22. In Ram Narain vs. State of Uttar Pradesh AIR 1957 SC 18 the question arose about conditions of taxability under Uttar Pradesh Town Area Act (2 of 1914). The appellant who was having a business office in the town of Karnal, but was not a resident thereof had contended that residence in the area is a necessary condition of taxation under the provisions of s. 14(f) read with Rules. The Court rejected the contention firstly by holding that “if the argument of the appellant is correct, then the proviso to cl. (f) is meaningless in so far as it envisages an overlapping between cl. (d) and cl. (f) in other cases, and secondly” …….. “to do so will be to read in cl. (f) words which do not occur there”.

23. In yet another case while examining the question whether under s. 42 of the Motor Vehicles Act permit is to be obtained by the owner himself the Court held in Viswanath vs. Shanmugham AIR 1969 SC 493— “This section does not, in our view, on the language require that owner himself should obtain the permit, it only requires the owner that the transport vehicle shall not be used except in accordance with the conditions of permit. The High Court would add the words `to him’ after the words `permit granted’, but in our view there is no justification for inserting those words.”

24. The Supreme Court in Assessing Authority-cum-Excise & Taxation Officer vs. East India Cotton Manufacturing Co. (1981) 3 SCC 531 quoted with approval dicta of Lord Mersey in Thompson vs.

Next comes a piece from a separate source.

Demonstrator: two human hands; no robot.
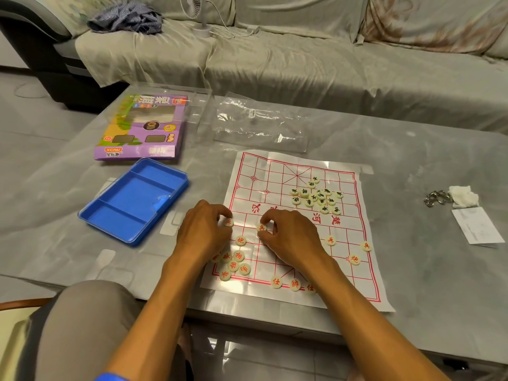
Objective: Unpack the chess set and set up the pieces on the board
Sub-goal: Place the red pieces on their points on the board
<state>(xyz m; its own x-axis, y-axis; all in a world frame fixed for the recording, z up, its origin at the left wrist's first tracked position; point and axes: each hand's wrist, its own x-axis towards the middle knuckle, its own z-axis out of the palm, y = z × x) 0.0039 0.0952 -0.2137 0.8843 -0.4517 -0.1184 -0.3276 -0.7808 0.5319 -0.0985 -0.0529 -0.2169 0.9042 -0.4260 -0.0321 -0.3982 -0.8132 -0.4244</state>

Goold & Co. 1910 AC 409 that— “It is strange thing to read into an Act of Parliament words which are not there and in the absence of clear necessity, it is a wrong thing to do.” and the principle enunciated by Lord Loveborn L.C. in Vickar Sons & Maxim Ltd. vs. Evans 1910 AC 444 that— `We are not entitled to read words into an Act of Parliament unless clear reasons for it is to be found within the four corners of the Act itself.” The Court was considering construction of expression in s. 8(3)(b) of Central Sales-tax Act “for use…. in the manufacture…. of goods for sale”. Whether it meant the goods manufactured by registered dealer must be intended or sale by himself for it also included where goods are manufactured by registered dealer under a job contract and are intended for sale by such third party. Applying the above test the Court held— “Now here we find that the expression used by the legislature as also the rule making authority is simpliciter “for use….in the manufacture….of goods for sale” without any addition of words indicating that the sale must be by any particular individual….The Court must construe the language of s. 8(3)(b) according to its plain words and it cannot write in the section words which are not there. To read the words `by him’, after the words `for sale’ in s. 8(3)(b) would not be construction but judicial paraphrasing which is impermissible to the Court.” The principle aptly applies to case at hand.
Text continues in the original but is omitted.